Hoy soñé que estaba muerto, y que después de todo, había un cielo. ¡Quién lo habría imaginado! En él coincidía todo lo indispensable; una toalla húmeda brevemente sujeta a tu cuerpo reclinado, con mi campo de visión, y el alcance de mis manos, curiosamente frías. El tiempo pasando, los momentos claves siempre disponibles, mis bolsillos rebosando de tus sonrisas y tu silencio. Mi familia, mis amigos; todos plenamente felices, asumiendo con gozo el hecho de que yo fuese el único que decidiera cuando teníamos que vernos. Coexistían sin clasismos quienes provenían de sus aprobadas vidas terrenales, con los indultados del infierno.
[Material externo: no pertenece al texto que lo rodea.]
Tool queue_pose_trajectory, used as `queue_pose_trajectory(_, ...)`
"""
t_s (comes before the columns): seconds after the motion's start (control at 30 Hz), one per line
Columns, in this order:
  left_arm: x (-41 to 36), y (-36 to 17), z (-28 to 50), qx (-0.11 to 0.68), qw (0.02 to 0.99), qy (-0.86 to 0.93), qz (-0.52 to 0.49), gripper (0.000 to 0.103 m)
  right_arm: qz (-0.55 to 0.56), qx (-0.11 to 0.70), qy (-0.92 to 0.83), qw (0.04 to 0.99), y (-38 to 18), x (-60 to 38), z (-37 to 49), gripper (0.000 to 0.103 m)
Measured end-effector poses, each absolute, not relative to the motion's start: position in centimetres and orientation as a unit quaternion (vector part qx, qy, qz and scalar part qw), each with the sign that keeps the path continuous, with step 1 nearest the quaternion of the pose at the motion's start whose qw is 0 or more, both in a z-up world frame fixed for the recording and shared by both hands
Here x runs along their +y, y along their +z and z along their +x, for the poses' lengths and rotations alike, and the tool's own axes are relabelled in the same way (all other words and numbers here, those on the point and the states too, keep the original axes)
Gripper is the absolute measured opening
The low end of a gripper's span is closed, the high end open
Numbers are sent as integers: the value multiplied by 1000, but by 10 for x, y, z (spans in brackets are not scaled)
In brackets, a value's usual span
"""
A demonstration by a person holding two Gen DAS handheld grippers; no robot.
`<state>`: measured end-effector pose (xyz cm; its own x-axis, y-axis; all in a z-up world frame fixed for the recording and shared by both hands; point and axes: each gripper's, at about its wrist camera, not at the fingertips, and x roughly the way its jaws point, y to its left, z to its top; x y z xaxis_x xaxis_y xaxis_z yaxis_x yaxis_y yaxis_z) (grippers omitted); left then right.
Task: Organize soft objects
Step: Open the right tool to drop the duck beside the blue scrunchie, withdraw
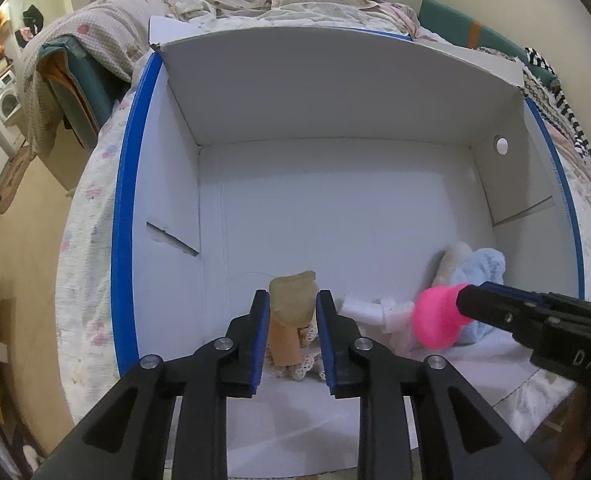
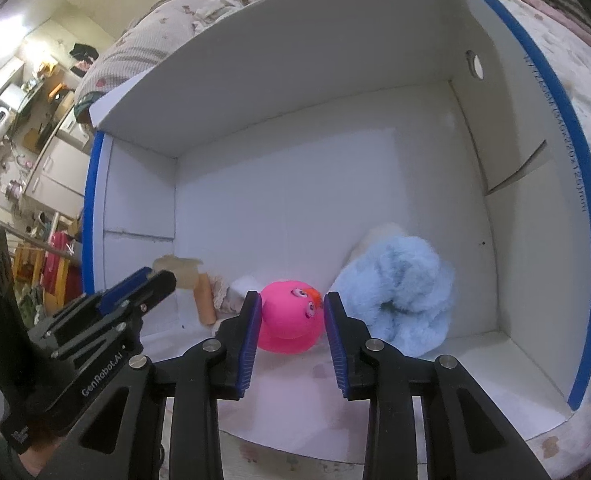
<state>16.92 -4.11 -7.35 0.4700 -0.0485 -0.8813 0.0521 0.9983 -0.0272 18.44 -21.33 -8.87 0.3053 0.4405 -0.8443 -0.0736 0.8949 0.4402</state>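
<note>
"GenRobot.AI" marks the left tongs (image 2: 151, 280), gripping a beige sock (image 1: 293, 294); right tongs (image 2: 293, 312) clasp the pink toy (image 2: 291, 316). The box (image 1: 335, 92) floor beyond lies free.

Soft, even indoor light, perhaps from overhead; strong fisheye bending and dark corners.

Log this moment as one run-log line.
left gripper: shut on tan sock | right gripper: shut on pink toy | blue plush: in white box
</note>
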Motion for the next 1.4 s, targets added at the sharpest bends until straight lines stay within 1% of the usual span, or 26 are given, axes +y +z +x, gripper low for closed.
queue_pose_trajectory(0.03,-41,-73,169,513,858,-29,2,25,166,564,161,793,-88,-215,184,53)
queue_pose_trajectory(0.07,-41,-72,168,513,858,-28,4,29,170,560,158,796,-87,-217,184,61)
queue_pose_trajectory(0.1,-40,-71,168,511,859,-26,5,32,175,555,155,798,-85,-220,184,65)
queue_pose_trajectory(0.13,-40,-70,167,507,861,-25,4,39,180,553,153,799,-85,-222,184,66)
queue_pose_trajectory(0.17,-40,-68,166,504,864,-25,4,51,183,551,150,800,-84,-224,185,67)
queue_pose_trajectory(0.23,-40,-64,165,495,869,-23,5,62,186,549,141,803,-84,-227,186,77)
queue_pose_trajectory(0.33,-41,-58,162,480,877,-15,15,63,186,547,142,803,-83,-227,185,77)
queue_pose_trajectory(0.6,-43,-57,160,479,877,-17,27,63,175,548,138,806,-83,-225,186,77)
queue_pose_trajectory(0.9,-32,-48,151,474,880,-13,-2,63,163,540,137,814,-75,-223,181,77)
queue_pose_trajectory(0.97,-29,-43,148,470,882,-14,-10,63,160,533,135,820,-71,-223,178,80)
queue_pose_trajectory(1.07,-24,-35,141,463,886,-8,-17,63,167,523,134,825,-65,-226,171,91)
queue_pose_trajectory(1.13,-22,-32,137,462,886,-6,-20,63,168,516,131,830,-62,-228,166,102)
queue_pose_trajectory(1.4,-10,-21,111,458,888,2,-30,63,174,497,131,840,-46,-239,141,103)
Qué placer poder conversar en la zona menos idílica, y por tanto más inspiradora, con grandes cuentistas y poetas; Neruda, Melquíades en representación de Márquez, Cernuda, etc... ¡Qué ingrávida paz nos embarga! Si se pudiese morir de placer, sería aquí, si lo llego a intuir antes... Aunque es fácil decirlo cuando ya estás muerto, y nadie sufre por saberlo.
Leer más en laflordelapocalipsis.blogspot.com (Fuente original)
Enviado por Antonio Ruiz Bonilla hace 110 days .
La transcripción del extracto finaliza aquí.